### WHAT YOU HAVE TO DO
Nothing but the lines from the one containing "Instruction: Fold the" through the last line of the data below should be returned, each copied exactly.
*** Begin section ***
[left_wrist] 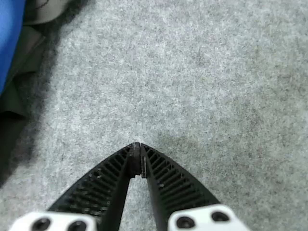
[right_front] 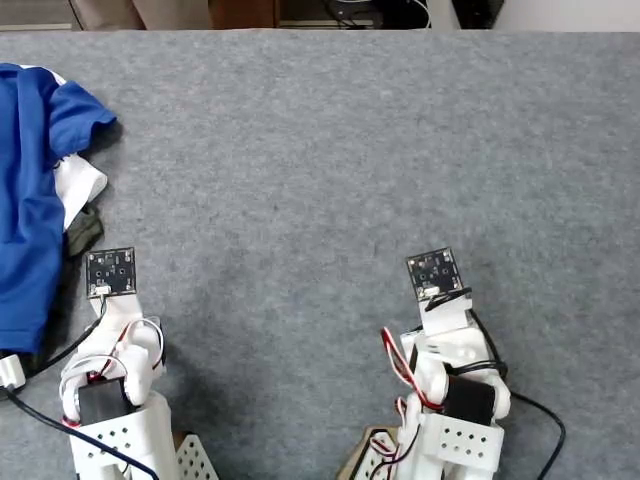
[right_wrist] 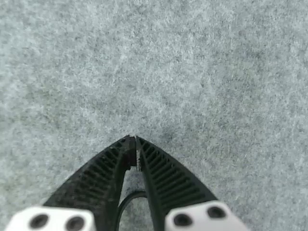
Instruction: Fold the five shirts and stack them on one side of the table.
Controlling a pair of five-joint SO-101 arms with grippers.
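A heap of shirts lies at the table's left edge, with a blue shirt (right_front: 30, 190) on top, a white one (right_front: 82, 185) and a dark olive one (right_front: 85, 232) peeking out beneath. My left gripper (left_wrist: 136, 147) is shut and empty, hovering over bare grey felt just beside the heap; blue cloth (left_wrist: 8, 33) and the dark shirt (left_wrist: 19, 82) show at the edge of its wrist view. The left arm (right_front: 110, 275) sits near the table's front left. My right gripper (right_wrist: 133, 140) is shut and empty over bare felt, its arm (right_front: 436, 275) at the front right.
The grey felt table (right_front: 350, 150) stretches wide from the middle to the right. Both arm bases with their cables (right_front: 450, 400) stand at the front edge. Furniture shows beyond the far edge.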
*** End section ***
### ANSWER FOR THIS EXERCISE
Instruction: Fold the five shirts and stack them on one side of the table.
Controlling a pair of five-joint SO-101 arms with grippers.
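A heap of shirts lies at the table's left edge, with a blue shirt (right_front: 30, 190) on top, a white one (right_front: 82, 185) and a dark olive one (right_front: 85, 232) peeking out beneath. My left gripper (left_wrist: 136, 147) is shut and empty, hovering over bare grey felt just beside the heap; blue cloth (left_wrist: 8, 33) and the dark shirt (left_wrist: 19, 82) show at the edge of its wrist view. The left arm (right_front: 110, 275) sits near the table's front left. My right gripper (right_wrist: 133, 140) is shut and empty over bare felt, its arm (right_front: 436, 275) at the front right.
The grey felt table (right_front: 350, 150) stretches wide from the middle to the right. Both arm bases with their cables (right_front: 450, 400) stand at the front edge. Furniture shows beyond the far edge.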

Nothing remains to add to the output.